6.7. Numbers Within a Certain Range

Problem

You want to match an integer number within a certain range of numbers. You want the regular expression to specify the range accurately, rather than just limiting the number of digits.

Solution

1 to 12 (hour or month):

^(1[0-2]|[1-9])$
Regex options: None
Regex flavors: .NET, Java, JavaScript, PCRE, Perl, Python, Ruby

1 to 24 (hour):

^(2[0-4]|1[0-9]|[1-9])$
Regex options: None
Regex flavors: .NET, Java, JavaScript, PCRE, Perl, Python, Ruby

1 to 31 (day of the month):

^(3[01]|[12][0-9]|[1-9])$
Regex options: None
Regex flavors: .NET, Java, JavaScript, PCRE, Perl, Python, Ruby

1 to 53 (week of the year):

^(5[0-3]|[1-4][0-9]|[1-9])$
Regex options: None
Regex flavors: .NET, Java, JavaScript, PCRE, Perl, Python, Ruby

0 to 59 (minute or second):

^[1-5]?[0-9]$
Regex options: None
Regex flavors: .NET, Java, JavaScript, PCRE, Perl, Python, Ruby

0 to 100 (percentage):

^(100|[1-9]?[0-9])$
Regex options: None
Regex flavors: .NET, Java, JavaScript, PCRE, Perl, Python, Ruby

1 to 100:

^(100|[1-9][0-9]?)$
Regex options: None
Regex flavors: .NET, Java, JavaScript, PCRE, Perl, Python, Ruby

32 to 126 (printable ASCII codes):

^(12[0-6]|1[01][0-9]|[4-9][0-9]|3[2-9])$
Regex options: None
Regex flavors: .NET, Java, JavaScript, PCRE, Perl, Python, Ruby

0 to 127 (nonnegative signed byte):

^(12[0-7]|1[01][0-9]|[1-9]?[0-9])$
Regex options: None
Regex flavors: .NET, Java, JavaScript, PCRE, Perl, Python, Ruby

–128 to 127 (signed byte):

^(12[0-7]|1[01][0-9]|[1-9]?[0-9]|-(12[0-8]|1[01][0-9]|[1-9]?[0-9]))$
Regex options: None
Regex flavors: .NET, Java, JavaScript, PCRE, Perl, Python, Ruby

0 to 255 (unsigned byte):

^(25[0-5]|2[0-4][0-9]|1[0-9]{2}|[1-9]?[0-9])$
Regex options: None
Regex flavors: .NET, Java, JavaScript, PCRE, Perl, Python, Ruby

1 to 366 (day of the year):

^(36[0-6]|3[0-5][0-9]|[12][0-9]{2}|[1-9][0-9]?)$
Regex options: None
Regex flavors: .NET, Java, JavaScript, PCRE, Perl, Python, Ruby

1900 to 2099 (year):

^(19|20)[0-9]{2}$
Regex options: None
Regex flavors: .NET, Java, JavaScript, PCRE, Perl, Python, Ruby

0 to 32767 (nonnegative signed word):

^(3276[0-7]|327[0-5][0-9]|32[0-6][0-9]{2}|3[01][0-9]{3}|[12][0-9]{4}|↵
[1-9][0-9]{1,3}|[0-9])$
Regex options: None
Regex flavors: .NET, Java, JavaScript, PCRE, Perl, Python, Ruby

–32768 to 32767 (signed word):

^(3276[0-7]|327[0-5][0-9]|32[0-6][0-9]{2}|3[01][0-9]{3}|[12][0-9]{4}|↵
[1-9][0-9]{1,3}|[0-9]|-(3276[0-8]|327[0-5][0-9]|32[0-6][0-9]{2}|↵
3[01][0-9]{3}|[12][0-9]{4}|[1-9][0-9]{1,3}|[0-9]))$
Regex options: None
Regex flavors: .NET, Java, JavaScript, PCRE, Perl, Python, Ruby

0 to 65535 (unsigned word):

^(6553[0-5]|655[0-2][0-9]|65[0-4][0-9]{2}|6[0-4][0-9]{3}|[1-5][0-9]{4}|↵
[1-9][0-9]{1,3}|[0-9])$
Regex options: None
Regex flavors: .NET, Java, JavaScript, PCRE, Perl, Python, Ruby

Discussion

The previous recipes matched integers with any number of digits, or with a certain number of digits. They allowed the full range of digits for all the digits in the number. Such regular expressions are very straightforward.

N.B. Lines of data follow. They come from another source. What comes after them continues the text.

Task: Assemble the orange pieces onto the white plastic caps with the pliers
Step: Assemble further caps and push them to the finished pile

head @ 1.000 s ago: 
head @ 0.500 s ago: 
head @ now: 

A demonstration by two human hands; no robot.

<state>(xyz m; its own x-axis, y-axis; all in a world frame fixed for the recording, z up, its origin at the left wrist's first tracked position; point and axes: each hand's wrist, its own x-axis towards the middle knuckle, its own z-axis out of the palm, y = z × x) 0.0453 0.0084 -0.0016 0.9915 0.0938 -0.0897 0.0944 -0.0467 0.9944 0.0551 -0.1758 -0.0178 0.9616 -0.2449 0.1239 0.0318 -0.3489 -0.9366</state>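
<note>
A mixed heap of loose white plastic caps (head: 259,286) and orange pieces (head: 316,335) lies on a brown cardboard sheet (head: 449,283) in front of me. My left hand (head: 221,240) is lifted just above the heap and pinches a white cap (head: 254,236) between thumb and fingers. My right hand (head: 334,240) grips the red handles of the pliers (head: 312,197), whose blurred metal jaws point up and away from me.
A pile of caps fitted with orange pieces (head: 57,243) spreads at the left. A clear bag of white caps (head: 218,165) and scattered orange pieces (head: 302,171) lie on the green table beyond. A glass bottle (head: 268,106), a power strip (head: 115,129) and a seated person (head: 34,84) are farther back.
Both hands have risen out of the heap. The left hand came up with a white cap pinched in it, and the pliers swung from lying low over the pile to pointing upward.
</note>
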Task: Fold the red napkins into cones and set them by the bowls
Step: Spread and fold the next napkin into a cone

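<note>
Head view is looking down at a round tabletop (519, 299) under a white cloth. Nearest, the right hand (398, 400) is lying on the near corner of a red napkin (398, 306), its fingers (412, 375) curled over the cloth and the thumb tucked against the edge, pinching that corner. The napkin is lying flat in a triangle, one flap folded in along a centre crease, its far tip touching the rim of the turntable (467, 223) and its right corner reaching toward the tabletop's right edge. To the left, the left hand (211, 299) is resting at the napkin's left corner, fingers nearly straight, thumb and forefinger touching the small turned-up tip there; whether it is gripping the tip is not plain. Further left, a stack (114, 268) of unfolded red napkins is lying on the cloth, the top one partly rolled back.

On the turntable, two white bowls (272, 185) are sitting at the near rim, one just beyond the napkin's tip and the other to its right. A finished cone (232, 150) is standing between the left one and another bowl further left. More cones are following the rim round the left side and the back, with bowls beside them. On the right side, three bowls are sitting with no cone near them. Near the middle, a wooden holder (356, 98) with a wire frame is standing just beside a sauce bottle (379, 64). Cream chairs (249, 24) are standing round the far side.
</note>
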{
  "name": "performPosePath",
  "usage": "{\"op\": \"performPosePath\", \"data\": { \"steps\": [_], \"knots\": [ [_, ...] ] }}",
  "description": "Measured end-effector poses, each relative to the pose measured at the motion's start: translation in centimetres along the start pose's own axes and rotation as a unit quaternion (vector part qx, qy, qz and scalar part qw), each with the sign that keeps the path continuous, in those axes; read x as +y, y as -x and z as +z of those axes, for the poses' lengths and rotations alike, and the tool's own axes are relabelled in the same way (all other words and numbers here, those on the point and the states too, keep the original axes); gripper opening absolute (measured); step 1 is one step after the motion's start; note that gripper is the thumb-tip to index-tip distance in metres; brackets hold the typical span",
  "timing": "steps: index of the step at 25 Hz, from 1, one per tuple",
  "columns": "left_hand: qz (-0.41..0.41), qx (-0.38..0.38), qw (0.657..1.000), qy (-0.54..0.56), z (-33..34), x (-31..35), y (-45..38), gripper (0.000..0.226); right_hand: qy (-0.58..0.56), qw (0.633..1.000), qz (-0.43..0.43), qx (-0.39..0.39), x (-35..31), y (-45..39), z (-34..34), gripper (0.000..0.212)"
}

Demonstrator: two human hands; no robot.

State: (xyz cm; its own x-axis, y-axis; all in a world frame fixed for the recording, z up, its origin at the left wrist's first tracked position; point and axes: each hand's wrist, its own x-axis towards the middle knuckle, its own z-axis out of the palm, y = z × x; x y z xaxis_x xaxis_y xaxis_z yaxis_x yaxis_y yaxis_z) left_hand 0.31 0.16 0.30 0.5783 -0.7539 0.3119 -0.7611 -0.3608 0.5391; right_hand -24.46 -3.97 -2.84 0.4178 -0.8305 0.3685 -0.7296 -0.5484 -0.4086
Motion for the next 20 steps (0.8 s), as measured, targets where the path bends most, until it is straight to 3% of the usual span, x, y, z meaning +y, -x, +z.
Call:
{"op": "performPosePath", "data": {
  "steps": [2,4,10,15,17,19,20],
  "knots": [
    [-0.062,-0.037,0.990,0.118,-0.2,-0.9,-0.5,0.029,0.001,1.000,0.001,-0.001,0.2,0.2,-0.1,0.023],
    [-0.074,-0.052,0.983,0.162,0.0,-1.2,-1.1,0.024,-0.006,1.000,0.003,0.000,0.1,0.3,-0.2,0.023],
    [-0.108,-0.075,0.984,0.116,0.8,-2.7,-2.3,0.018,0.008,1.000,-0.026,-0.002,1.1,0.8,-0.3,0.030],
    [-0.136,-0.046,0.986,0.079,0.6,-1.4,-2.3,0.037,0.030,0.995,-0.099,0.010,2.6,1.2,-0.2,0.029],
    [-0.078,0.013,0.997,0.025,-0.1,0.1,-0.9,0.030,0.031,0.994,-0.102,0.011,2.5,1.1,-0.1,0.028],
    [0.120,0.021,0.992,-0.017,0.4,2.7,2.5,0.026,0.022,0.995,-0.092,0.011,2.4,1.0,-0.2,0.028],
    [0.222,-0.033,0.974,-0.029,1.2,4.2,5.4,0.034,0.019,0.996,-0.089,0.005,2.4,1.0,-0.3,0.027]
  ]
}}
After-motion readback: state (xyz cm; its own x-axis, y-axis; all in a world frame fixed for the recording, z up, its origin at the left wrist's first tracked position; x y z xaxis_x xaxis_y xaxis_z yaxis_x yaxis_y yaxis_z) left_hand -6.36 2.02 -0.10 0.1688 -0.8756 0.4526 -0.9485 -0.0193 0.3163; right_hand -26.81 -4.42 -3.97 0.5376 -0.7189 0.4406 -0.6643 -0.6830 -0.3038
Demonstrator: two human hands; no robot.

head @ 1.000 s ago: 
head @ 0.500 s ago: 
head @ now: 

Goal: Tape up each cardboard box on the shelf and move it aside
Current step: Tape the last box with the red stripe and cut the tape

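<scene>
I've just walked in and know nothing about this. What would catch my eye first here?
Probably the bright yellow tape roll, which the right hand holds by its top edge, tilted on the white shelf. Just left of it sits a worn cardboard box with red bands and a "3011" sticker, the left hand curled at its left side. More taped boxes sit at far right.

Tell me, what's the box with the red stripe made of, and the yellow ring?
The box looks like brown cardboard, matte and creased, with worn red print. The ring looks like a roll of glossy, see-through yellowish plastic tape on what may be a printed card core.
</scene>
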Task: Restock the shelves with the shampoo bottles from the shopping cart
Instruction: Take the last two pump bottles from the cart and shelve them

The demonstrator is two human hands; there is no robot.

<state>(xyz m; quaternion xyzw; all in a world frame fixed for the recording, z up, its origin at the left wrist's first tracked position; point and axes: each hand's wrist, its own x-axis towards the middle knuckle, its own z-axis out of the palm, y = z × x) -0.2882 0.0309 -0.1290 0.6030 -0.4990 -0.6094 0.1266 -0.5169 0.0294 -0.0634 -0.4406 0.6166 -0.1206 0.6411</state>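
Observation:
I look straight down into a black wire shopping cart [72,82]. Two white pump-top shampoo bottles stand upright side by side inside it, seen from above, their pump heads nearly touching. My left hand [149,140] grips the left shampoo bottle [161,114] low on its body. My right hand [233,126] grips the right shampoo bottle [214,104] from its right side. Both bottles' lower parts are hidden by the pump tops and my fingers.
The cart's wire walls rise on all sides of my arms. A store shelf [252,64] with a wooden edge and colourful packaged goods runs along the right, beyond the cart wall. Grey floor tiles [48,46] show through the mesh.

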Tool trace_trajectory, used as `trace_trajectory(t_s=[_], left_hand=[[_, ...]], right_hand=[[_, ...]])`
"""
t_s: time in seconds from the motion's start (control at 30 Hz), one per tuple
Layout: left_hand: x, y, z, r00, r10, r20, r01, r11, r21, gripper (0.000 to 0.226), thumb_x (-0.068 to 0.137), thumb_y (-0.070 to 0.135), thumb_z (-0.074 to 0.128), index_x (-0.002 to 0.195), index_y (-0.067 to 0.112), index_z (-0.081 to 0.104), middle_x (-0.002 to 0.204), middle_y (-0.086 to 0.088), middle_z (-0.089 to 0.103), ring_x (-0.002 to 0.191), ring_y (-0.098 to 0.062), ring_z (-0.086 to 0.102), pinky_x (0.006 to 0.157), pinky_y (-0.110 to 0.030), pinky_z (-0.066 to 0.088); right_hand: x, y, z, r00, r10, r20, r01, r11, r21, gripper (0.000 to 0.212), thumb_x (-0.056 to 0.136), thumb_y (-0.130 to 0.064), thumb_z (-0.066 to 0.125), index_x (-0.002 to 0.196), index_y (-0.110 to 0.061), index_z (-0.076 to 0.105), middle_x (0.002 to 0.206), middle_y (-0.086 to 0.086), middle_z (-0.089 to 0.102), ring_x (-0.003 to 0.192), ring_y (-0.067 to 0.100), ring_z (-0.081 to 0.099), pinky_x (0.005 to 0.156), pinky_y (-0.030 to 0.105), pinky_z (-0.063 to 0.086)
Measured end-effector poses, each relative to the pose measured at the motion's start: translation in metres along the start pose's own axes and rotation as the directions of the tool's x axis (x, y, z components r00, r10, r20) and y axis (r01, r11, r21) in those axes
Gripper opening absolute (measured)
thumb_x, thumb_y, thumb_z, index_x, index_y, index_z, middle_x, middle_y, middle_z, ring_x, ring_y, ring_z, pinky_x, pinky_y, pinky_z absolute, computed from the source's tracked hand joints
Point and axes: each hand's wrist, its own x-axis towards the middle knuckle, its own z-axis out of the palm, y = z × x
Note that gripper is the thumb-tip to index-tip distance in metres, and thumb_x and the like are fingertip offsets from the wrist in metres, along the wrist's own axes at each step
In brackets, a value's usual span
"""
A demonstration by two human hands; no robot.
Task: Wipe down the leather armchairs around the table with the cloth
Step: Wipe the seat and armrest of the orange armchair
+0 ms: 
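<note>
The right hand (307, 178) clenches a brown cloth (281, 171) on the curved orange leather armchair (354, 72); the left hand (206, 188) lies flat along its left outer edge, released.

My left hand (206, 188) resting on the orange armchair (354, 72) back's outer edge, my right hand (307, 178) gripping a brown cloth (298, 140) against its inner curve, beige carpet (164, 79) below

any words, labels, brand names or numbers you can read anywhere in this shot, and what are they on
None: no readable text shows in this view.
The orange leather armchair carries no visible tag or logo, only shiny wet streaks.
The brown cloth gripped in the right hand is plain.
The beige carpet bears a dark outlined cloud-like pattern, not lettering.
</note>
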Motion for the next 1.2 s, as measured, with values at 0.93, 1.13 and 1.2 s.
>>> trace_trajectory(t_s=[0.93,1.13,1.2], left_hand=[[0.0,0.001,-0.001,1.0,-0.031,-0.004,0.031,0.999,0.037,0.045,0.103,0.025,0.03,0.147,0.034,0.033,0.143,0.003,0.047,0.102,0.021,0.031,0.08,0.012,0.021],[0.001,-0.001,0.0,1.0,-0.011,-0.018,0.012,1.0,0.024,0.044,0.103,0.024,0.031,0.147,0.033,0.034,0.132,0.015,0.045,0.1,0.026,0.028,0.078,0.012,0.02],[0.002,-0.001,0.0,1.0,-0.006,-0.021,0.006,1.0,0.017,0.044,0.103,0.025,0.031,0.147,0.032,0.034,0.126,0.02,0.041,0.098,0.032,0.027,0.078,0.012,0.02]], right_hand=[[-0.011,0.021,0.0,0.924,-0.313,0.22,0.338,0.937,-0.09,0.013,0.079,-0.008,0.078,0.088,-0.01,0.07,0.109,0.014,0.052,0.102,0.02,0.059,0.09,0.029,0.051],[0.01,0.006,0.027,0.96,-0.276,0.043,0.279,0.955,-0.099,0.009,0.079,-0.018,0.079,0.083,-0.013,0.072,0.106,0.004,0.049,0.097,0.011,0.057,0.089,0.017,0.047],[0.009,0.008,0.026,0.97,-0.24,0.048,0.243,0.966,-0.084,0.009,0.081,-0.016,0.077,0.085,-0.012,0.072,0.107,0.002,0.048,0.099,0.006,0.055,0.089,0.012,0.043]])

Matching a number in a specific range (e.g., a number between 0 and 255) is not a simple task with regular expressions. You can’t write [0-255]. Well, you could, but it wouldn’t match a number between 0 and 255. This character class, which is equivalent to [0125], matches a single character that is one of the digits 0, 1, 2, or 5.

Tip

Because these regular expressions are quite a bit longer, the solutions all use anchors to make the regex suitable to check whether a string, such as user input, consists of a single acceptable number. Recipe 6.1 explains how you can use word boundaries or lookaround instead of the anchors for other purposes. In the discussion, we show the regexes without any anchors, keep the focus on dealing with numeric ranges. If you want to use any of these regexes, you’ll have to add anchors or word boundaries to make sure your regex doesn’t match digits that are part of a longer number.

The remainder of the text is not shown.